● **Exercise objective**
All of the listing should be transcribed exactly.

[Information provided — start]

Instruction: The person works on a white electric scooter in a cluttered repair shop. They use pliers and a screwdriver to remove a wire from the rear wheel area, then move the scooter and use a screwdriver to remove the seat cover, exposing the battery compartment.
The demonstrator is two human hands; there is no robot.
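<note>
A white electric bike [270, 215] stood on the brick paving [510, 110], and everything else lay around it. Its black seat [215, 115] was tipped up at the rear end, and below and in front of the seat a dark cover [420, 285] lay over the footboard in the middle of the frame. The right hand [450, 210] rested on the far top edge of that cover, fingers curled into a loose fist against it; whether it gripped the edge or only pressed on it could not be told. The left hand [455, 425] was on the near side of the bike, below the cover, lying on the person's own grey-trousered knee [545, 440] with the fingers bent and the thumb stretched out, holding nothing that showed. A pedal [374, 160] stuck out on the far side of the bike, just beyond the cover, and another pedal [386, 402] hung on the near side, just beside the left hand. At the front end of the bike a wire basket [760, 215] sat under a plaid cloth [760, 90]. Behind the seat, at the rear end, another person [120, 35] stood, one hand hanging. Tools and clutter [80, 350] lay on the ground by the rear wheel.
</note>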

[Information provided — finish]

● **Answer to this exercise**
Instruction: The person works on a white electric scooter in a cluttered repair shop. They use pliers and a screwdriver to remove a wire from the rear wheel area, then move the scooter and use a screwdriver to remove the seat cover, exposing the battery compartment.
The demonstrator is two human hands; there is no robot.
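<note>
A white electric bike [270, 215] stood on the brick paving [510, 110], and everything else lay around it. Its black seat [215, 115] was tipped up at the rear end, and below and in front of the seat a dark cover [420, 285] lay over the footboard in the middle of the frame. The right hand [450, 210] rested on the far top edge of that cover, fingers curled into a loose fist against it; whether it gripped the edge or only pressed on it could not be told. The left hand [455, 425] was on the near side of the bike, below the cover, lying on the person's own grey-trousered knee [545, 440] with the fingers bent and the thumb stretched out, holding nothing that showed. A pedal [374, 160] stuck out on the far side of the bike, just beyond the cover, and another pedal [386, 402] hung on the near side, just beside the left hand. At the front end of the bike a wire basket [760, 215] sat under a plaid cloth [760, 90]. Behind the seat, at the rear end, another person [120, 35] stood, one hand hanging. Tools and clutter [80, 350] lay on the ground by the rear wheel.
</note>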

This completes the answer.